Peter Heesen, der Vorsitzende des Deutschen Beamtenbunds, hat sich dagegen ausgesprochen, Staatsdiener ins Rentensystem zu integrieren: «Aus dem bisherigen Nettoeinkommen können Beamte nicht für ihre Altersbezüge sorgen. Deshalb: Wenn das Rentensystem auf sie ausgeweitet würde, wären gleichzeitig sämtliche Beamtengehälter erheblich anzuheben», sagte Heesen der «Passauer Neuen Presse». «Dazu müsste in der Verfassung der Grundsatz der Alimentation gestrichen werden.
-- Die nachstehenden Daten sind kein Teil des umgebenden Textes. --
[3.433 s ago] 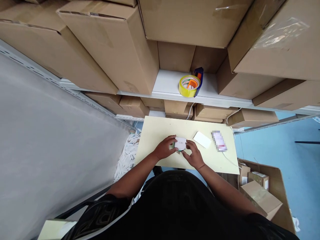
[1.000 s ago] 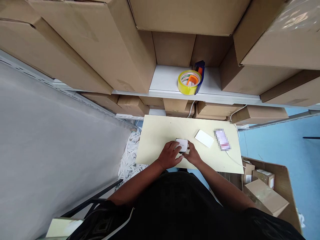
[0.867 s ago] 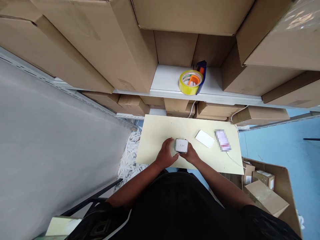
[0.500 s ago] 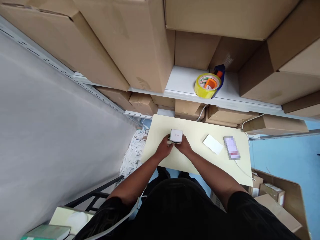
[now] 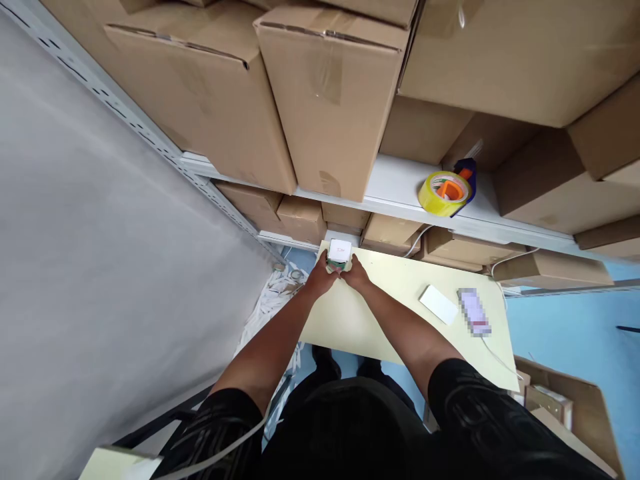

Das wäre die faktische Abschaffung des Berufsbeamtentums mit allen Konsequenzen: Streikrecht auch für die Polizei zum Beispiel.»
Heesen wandte sich gegen den Vorwurf, es gebe eine Überversorgung der Beamten. «Das ist eine reine Neiddebatte im Sommerloch, noch dazu auf Basis falscher Grundlagen. Wer bei Renten und Pensionen nur auf die nackten Zahlen schaut, wird der Sache nicht gerecht. Hier werden Eier mit Wassermelonen verglichen», sagte Heesen. So sei für die Beamten die Pension die einzige Altersversorgung. Ein Angestellter erhalte dagegen im Alter oft zusätzliche Versorgung etwa durch Betriebsrenten.
So erhielten etwa Beamte im Strafvollzug einen Sold von 2.100 Euro. «Die Pension beträgt davon maximal 71,75 Prozent und muss noch voll versteuert werden», sagte Heesen. «Weil Beamte später einen Versorgungsanspruch haben, der sich aus ihrem letzten Verdienst berechnet, ist ihre Besoldung in jungen Jahren niedriger. Sie werden deutlich schlechter bezahlt als Angestellte in vergleichbaren Funktionen», erklärte der DBB-Vorsitzende.